Seol calls Bora while she walks through the neighborhood, hoping to see her and Eun-taek. But when Bora says she’s having dinner with her father, Seol acts like nothing’s wrong and says they’ll catch up next time.
She tells herself, “Nothing’s changed. You’ve always done well on your own. But sometimes… sometimes I…”
She looks up and her face suddenly changes. Off in the distance, Jung is standing by his car, smiling hesitantly at her. He doesn’t approach, but the sight of him makes her burst into tears. He mouths silently, “Seol-ah, how have you been?”
At that she takes off in a run towards him, and he starts running to her too. She runs into his arms and sobs freely into his shoulder, and he just holds her silently, comforting her as she cries.
In the distance, In-ho finds them and hangs his head to see that she’s already found solace in Jung. He turns around and walks off with a long sigh.
Jung and Seol sit in the car once her tears are dry, and Jung says, “I missed you. A lot.” Seol answers, “I missed you too. Very much.” He smiles and tentatively reaches out to hold her hand, and she puts her other hand on his.
Seol narrates, “There were so many things I wanted to ask Sunbae when I saw him again. But the fact that he was there by my side right then, that I could see his face and hear his voice and feel his warmth, that’s reason enough why I can’t break up with him.”
When Seol gets a call from Mom, Jung offers to take her home so that they don’t worry about her, but she doesn’t want to go home yet. He suggests a drive and they pick up snacks on the way, and eventually Seol just falls asleep in the car.
The next morning, she wakes up in Jung’s bed and it takes a long moment before she realizes that he’s standing there smiling at her and saying good morning. He teases her for her bloated morning face and her loud sleeping habits, and says he couldn’t sleep a wink. He says that her parents texted multiple times, and he asked Bora to call them so they wouldn’t worry.
He confirms that she doesn’t have school today and then hops into bed with her to catch a nap before work, insisting that it’s her fault he couldn’t sleep. He throws his arms and legs around her and says he’s going to trap her so she can’t run away.
Once he’s got her there, he nuzzles up close and asks, “Can I call you now?” She doesn’t answer, so he leans over and kisses her. Jung: “Can I come see you now?” Another kiss. Humona, please never answer him ever again.
He stares into her eyes, and she finally gives a little nod. He beams and nuzzles her forehead this time, murmuring, “Thank you.”
Seol walks up to her front door with a grim expression and expects the worst when she walks in. Mom is upset at her for staying out all night, but Dad seems slightly nicer in his gruff way, and Joon is eager to make her feel better. He whispers to her that Mom and Dad were really worried, and Mom insists on making her breakfast.

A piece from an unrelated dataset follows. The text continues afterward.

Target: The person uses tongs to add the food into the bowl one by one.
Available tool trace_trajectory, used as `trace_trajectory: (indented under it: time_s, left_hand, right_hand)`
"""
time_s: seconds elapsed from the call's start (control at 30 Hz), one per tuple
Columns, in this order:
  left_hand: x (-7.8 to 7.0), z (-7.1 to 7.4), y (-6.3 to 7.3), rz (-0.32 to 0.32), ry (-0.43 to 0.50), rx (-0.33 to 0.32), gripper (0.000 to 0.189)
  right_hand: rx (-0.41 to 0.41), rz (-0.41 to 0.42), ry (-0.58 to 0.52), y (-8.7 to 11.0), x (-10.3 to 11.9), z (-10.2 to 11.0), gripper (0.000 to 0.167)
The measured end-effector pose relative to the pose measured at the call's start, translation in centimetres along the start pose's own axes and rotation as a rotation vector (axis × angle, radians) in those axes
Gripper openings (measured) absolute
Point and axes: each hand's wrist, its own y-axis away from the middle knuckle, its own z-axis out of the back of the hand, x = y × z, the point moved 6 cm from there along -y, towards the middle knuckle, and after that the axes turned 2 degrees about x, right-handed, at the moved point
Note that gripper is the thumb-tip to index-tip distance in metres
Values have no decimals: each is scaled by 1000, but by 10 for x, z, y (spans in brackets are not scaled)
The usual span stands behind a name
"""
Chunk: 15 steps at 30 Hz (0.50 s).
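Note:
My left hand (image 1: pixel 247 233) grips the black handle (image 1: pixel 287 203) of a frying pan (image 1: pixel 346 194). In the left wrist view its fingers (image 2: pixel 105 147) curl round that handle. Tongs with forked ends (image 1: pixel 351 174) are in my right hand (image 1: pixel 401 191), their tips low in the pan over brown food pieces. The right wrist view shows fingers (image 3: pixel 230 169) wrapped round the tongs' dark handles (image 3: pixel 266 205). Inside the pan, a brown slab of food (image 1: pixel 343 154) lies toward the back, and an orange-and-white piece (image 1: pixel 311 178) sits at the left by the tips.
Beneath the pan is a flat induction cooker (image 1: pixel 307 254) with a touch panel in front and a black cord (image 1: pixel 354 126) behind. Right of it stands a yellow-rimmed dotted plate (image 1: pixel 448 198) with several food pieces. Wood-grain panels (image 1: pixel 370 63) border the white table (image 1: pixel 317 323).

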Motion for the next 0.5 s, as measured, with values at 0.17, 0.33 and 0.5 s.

Mom sort of blurts that she’s sorry and says she didn’t even know one of Seol’s friend’s phone numbers to call last night, and that if Bora hadn’t called, she was ready to call the police. Clearly Mom and Dad are still fighting though, and Mom says she’s grown tired of nagging Dad to stop wasting his time on money-sucking ventures and start caring about their noodle shop.
In-ho is still wearing last night’s clothes in the morning, and he asks Joon if Seol came home okay. Joon says she just came in after spending the night at Bora’s, and it dawns on In-ho that she must’ve spent the night with Jung.
Perhaps the fight with Seol was the wakeup call Dad needed, because he arrives to meet In-ho at a busy street corner to hand out flyers for the noodle shop. In-ho complains that he looks stupid in the picture, while Dad insists that he paid to use him as a model, so he has the right to use the picture. In-ho points out that payment was a bowl of jajangmyun, lol, so Dad offers to buy him another lunch today if he passes out flyers with him.
Seol texts Jung to tell him she got in trouble and calls him her accomplice, and he jokes about confessing to her parents. His shameless assistant manager comes by to ask how the report is coming along, and Jung says he found a few things to add, but will have it ready by tomorrow. He smiles to himself though, which means he’s up to something.
Young-gon sits in the dark like a creeper and keeps calling In-ha repeatedly, but she doesn’t answer. His reputation is only getting worse by the day, because someone has uploaded pictures of him stalking Seol on the university message boards. You can’t really see faces in the pictures, and he tries to argue that there’s nothing to prove it’s him in the photos.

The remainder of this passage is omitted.